/Master-Thesis

Primary LanguageJupyter NotebookMIT LicenseMIT

Master thesis: Expert recommendation.

This repository contains the code for my master thesis "A Voting-Based Approach for Unsupervised Expert Recommendation on Bibliographic Data".

Abstract:

Expert recommendation systems, which allow users to find relevant experts based on a few input keywords, help promote collaboration and reduce duplication of effort in large organizations. In this work, an expert recommendation system for the KIT is developed, which finds relevant experts by analyzing bibliographic data. A document-centric approach is chosen that first retrieves all relevant publications for a given input query and then uses these documents as evidence for the expertise of the authors who wrote them. Multiple document retrieval algorithms, including BM25, query language models and document embeddings, are evaluated on a dataset of papers that were published at the KIT. This dataset is constructed using data from the Microsoft Academic Graph. On top of the best performing document retrieval model, which is a combination of a BM25 and Sent2Vec model with query expansion, an expert voting algorithm is applied. It works by allowing all relevant documents to vote for their authors. These votes can be weighted differently depending on the relevance score of the document and other metadata like paper publication dates and co-author information. This voting algorithm is tuned using a manually created validation dataset. It was found that using a simple voting function that sums the document relevance scores and incorporates the reciprocal rank of the documents forms a good baseline that can be slightly improved using the additional publication metadata. A final evaluation was done using data from the existing “Kompetenzpool” expert recommendation system and data collected from an online survey. The results show that the system is able to recommend most ex- perts that are returned by the “Kompetenzpool” or are named by the participants of the survey, without the need for manually created researcher profiles.

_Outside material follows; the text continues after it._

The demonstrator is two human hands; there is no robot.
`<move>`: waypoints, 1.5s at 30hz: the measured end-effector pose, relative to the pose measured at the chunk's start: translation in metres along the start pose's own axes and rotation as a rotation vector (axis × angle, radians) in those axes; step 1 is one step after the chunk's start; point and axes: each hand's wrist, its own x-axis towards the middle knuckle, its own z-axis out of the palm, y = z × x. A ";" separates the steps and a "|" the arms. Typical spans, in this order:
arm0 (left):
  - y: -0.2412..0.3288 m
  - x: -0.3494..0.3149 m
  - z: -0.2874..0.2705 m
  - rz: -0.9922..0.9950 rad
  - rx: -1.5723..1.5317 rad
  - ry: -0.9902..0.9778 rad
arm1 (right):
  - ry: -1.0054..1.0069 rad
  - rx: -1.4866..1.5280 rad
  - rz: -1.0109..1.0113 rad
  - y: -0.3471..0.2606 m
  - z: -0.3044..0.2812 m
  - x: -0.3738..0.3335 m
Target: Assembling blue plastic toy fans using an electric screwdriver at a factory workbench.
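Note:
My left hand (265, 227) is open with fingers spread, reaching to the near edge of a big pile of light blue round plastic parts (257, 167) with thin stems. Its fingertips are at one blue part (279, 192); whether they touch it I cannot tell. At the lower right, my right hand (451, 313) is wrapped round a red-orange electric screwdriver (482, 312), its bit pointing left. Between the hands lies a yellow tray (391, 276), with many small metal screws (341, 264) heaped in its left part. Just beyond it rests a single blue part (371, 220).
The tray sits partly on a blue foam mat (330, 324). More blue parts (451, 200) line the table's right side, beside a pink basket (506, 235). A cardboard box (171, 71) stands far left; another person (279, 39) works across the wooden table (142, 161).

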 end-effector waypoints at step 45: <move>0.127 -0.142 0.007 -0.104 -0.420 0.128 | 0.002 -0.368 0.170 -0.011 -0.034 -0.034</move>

Running the expert recommendation REST server

The expert recommendation server uses the final expert retrieval model to find relevant experts for given input queries. The following steps are required for Setup:

  1. Download required model files:
    Download ensemble_model.model to data/models
    Download expert_voting.model to data/models
    Download bm25_oqe.model to data/models/tfidf
    Download sent2vec_oqe.model to data/models/sent2vec
    Download wiki_bigrams.bin to data/models/sent2vec (warning, this file has a size of 17gb the smaller unigram sent2vec model can also be used: https://github.com/epfml/sent2vec).

  2. Change directory to paper_retrieval/server

$ cd paper_retrieval/server
  1. Install python requirements (need python 3.7)
$ pip install -r requirements.txt
  1. Run flask server
$ python flask_server.py

The server can now be accessed under http://localhost:8071/experts?query=blockchain&limit=20

Repository structure

data: contains corpus file with all paper abstracts, evaluation results as csv and model files

data_collector: contains code for collection all data from the Microsoft Academic Graph and saving it to a MongoDB. Form there the data is queried and preprocessed into a single document corpus.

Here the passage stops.